We’re back!

Last time, we explored unconstrained first-order methods (FOMs), where gradient descent works well and its time-traveling cousins (momentum and acceleration) helped even more. Now adding constraints: Here’s how FOMs extend to constrained problems, especially equality constraints. We’ll walk through two major methods: The Augmented Lagrangian Method with Multipliers (ALMM) and its smoother, modular evolution—ADMM.

For constrained problems like this:

$$ \min_x ; f(x) \quad \text{s.t.} \quad h(x) = 0,; x \in X $$

The classical Lagrangian is:

$$ L(x, y) = f(x) - y^\top h(x) $$

Then we flip to the dual:

$$ \phi(y) = \min_{x \in X} L(x, y) $$

The idea is to optimize $\phi(y)$ over $y$ to satisfy the constraint $h(x) = 0$. Yeah you can write KKT—but this method can be unstable when $f$ or $h$ is badly conditioned.
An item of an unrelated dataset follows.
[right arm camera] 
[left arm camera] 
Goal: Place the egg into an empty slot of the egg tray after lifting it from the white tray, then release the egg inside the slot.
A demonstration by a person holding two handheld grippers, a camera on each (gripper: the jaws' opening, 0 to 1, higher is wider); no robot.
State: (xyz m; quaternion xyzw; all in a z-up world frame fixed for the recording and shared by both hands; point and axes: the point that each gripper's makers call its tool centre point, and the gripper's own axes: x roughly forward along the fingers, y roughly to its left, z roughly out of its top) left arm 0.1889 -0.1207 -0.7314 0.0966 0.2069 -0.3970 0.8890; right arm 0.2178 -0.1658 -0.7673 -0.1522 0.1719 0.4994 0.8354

That’s where augmentation helps.

The Augmented Lagrangian Method with Multipliers (ALMM)

ALMM adds a penalty to the constraint violation, write an “Augmented Lagrangian function” $L_a$:

$$ L_a(x, y) = f(x) - y^\top h(x) + \frac{\beta}{2} |h(x)|^2 $$

It gives a smoother optimization surface and better convergence. Using this $L_a$, ALMM iterates like this:

  1. x-update:
    $$ x^{k+1} = \arg\min_{x \in X} L_a(x, y^k) $$

  2. y-update:
    $$ y^{k+1} = y^k - \beta h(x^{k+1}) $$

This is still a first-order method. The gradient of the dual is just $-h(x^{k+1})$, so we do steepest ascent on the dual.

For strongly convex $f$ with linear constraints $h(x) = Ax - b$, ALMM achieves convergence with function value error

$$ \mathcal{O}(\log(1/\epsilon)) $$

(Comparing to unconstrained gradient descent—general convex: $\mathcal{O}(1/\epsilon)$, Strongly convex: $\mathcal{O}(\log(1/\epsilon))$). So ALMM matches the best case for unconstrained FOMs—when the problem structure is convex and smooth.

ADMM: Alternating Direction Method of Multipliers

ADMM handles problems with separable structure:

$$ \min_{x_1, x_2} ; f_1(x_1) + f_2(x_2) \quad \text{s.t.} \quad A_1x_1 + A_2x_2 = b $$

The augmented Lagrangian:

$$ L(x_1, x_2, y) = f_1(x_1) + f_2(x_2) - y^\top(A_1x_1 + A_2x_2 - b) + \frac{\beta}{2} |A_1x_1 + A_2x_2 - b|^2 $$

Then alternate updates:

  1. $x_1$ update: $$ x_1^{k+1} = \arg\min_{x_1} L(x_1, x_2^k, y^k) $$
  2. $x_2$ update: $$ x_2^{k+1} = \arg\min_{x_2} L(x_1^{k+1}, x_2, y^k) $$
  3. $y$ update: $$ y^{k+1} = y^k - \beta (A_1x_1^{k+1} + A_2x_2^{k+1} - b) $$

💡 Why Alternate?

ADMM breaks down hard subproblems into easier ones. Each update only involves part of the variables. This makes it very suitable for parallel and distributed systems.

Convergence

Under convexity, ADMM also achieves: $$ \text{Function value error: } \quad \mathcal{O}(\log(1/\epsilon)) $$

Like ALMM, it enjoys linear convergence if strong convexity and certain regularity conditions hold. So ADMM also matches best-case rates compared with unconstrained versions.